April 24 | comments icon 0 COMMENTS     print icon print

9-St-Aloysius

Good Friday reminder of our father’s Faith

By Kevin McKenna

IT’S too easy, I think, for those of us who are Catholics living and working in Glasgow to fail to appreciate what a gift St Aloysius Church is to us. It is never been far away from all the big moments in my life and, if there was to be a video to accompany the sound-track of my years in this world, that lovely big church on the hill behind the Mackintosh building would be in most of the shots.

I remember it vaguely featuring sporadically in my pre-school years when my mother would meet my gran in the town for torturous clothes shopping expeditions up and down Sauchiehall Street. On what must have been holidays of obligation I remember being swaddled in the smell of candlewax, incense and the perfume of all those warm and comfortable women in their black lace and hats.

Years later it featured again during haphazard bursts of ecclesiastical zeal when I would rack up several daily appearances in a row at the fabled St Al’s early lunchtime Mass for the purpose of impressing some devout and cautious Catholic female students whom I was keen to get to know better. On other occasions some of those wise old English Jesuits heard my Confessions on afternoons following another bacchanal when drink and other substances had been ingested and there had been bad language.

And then there was Lent and Easter when the annual target was to achieve the full Catholic set of your ashes on Ash Wednesday and then, six weeks later Holy Thursday and the stripping of the altar, the Kissing of the Cross and the Easter Vigil. These days are always very special to me but at St Aloysius, there was an extra special sense of devotion and of renewal. You felt you could go in for battle for God against the fell forces of wicked secularism for the rest of the year after observing Easter at St Al’s. Everything was possible and reckless promises would be made. And when, after another year of making shabby compromises with the world, this church would be there to pick you up again.

Until Good Friday earlier this month I had neglected St Aloysius apart from the odd Sunday 9pm soul-saver when a sudden stab of guilty devotion saw me scurrying over to Hill Street to attend the last Mass in Europe. How many times had I walked past it in the course of a week, knowing it was but a few streets away but still finding something more important to do?

This Good Friday though, I knew I would be in the city centre and that there was nothing to stop me attending the 3pm Kissing of the Cross.
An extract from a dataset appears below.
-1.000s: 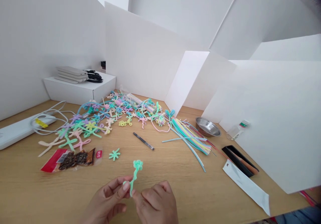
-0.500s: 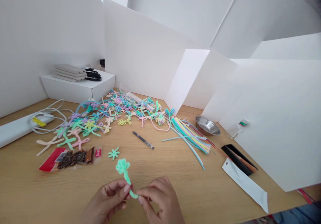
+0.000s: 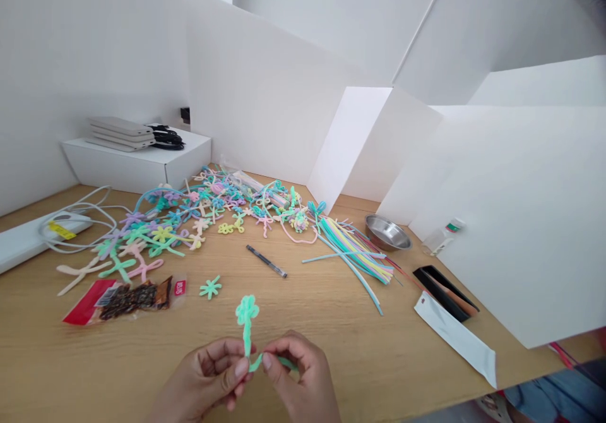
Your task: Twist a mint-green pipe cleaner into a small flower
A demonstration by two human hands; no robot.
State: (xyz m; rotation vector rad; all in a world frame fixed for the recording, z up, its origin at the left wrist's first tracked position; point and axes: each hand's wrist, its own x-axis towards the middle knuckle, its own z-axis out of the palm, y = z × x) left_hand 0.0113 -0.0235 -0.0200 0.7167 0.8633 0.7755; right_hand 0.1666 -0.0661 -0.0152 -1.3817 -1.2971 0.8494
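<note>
A mint-green fuzzy pipe-cleaner flower (image 3: 247,322) is held in the air just above the light wooden counter (image 3: 331,328), close to the person. Its long stem runs almost straight up, with the knotted, lobed, rounded head at the top, pointing away from the person. At its lower end, a short length of the stem bends sideways to the right and runs nearly level. The left hand (image 3: 203,379) and right hand (image 3: 300,372) meet around this bend, both in front of the person. The left fingers (image 3: 241,367) pinch the base of the upright stem, while the right fingers (image 3: 267,361) grip the bent end, curled closed over the chenille. Just beyond the flower lies a small mint-green star-shaped pipe-cleaner piece (image 3: 210,287), near a red snack packet (image 3: 127,300). Farther off are a heap of pastel pipe-cleaner shapes (image 3: 213,205), a black pen (image 3: 266,261) and a bundle of straight pastel chenille stems (image 3: 355,249).
</note>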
If you’ve never been to this church then little else in Scotland can prepare you for what greets you when you enter it. It was always magnificent but following its refurbishment a few years ago its baroque beauty was revivified. If you were to visit this church 100 times you would still never identify all of its secrets and charms hidden behind pillars and side altars and in the stonework and iconography. Yet amidst the splendour and the detail there is peace here and, instantly, the tumult of the city outside is arrested and quieted. God is here and the doubts of His Real Presence that begin to gnaw at your soul by too many hours spent in the pursuit of earthly riches just fall away and are replaced by the childhood Faith of your fathers.

There was a lot that made last Good Friday a very special one, but the singing of the St Aloysius choir (there was about 40 of them) throughout made you wonder why you would ever contemplate not being here for this. As soon as the first cadences in the old language began to rise you found yourself overcome as tears began to sting your eyes. And then you do that west of Scotland male thing at a time such as this by glancing furtively around to ensure no one can observe you in such a state. And you wonder how you can make the act of wiping away a tear look like something else.

And as the service unfolds in all its ancient devotion you remember once more why you feel privileged to have been born with this faith and you are filled with the glorious certainty that nothing will ever replace it no matter how often you feel estranged from it.

We were also blessed this day with the words of a rather wonderful and learned English Jesuit who taught us something about Christ’s triumphant entry into Jerusalem on a donkey and his death by popular acclaim just a few days later. Gently he explained the paradox of why the Jerusalem crowds seemed to have gone from a state of adoration to one of murderous intent in such a short space of time. “They were two different crowds,” he told us. The Palm Sunday tumult included sinners, drinkers, tax collectors and prostitutes; all those to whom Jesus had reached out during his public ministry. The vengeful mob, on the other hand, were the well-heeled captains and leaders of society and all those others who felt their authority was most threatened by Jesus’ words and existence. “Which crowd do we belong to,” he asked us.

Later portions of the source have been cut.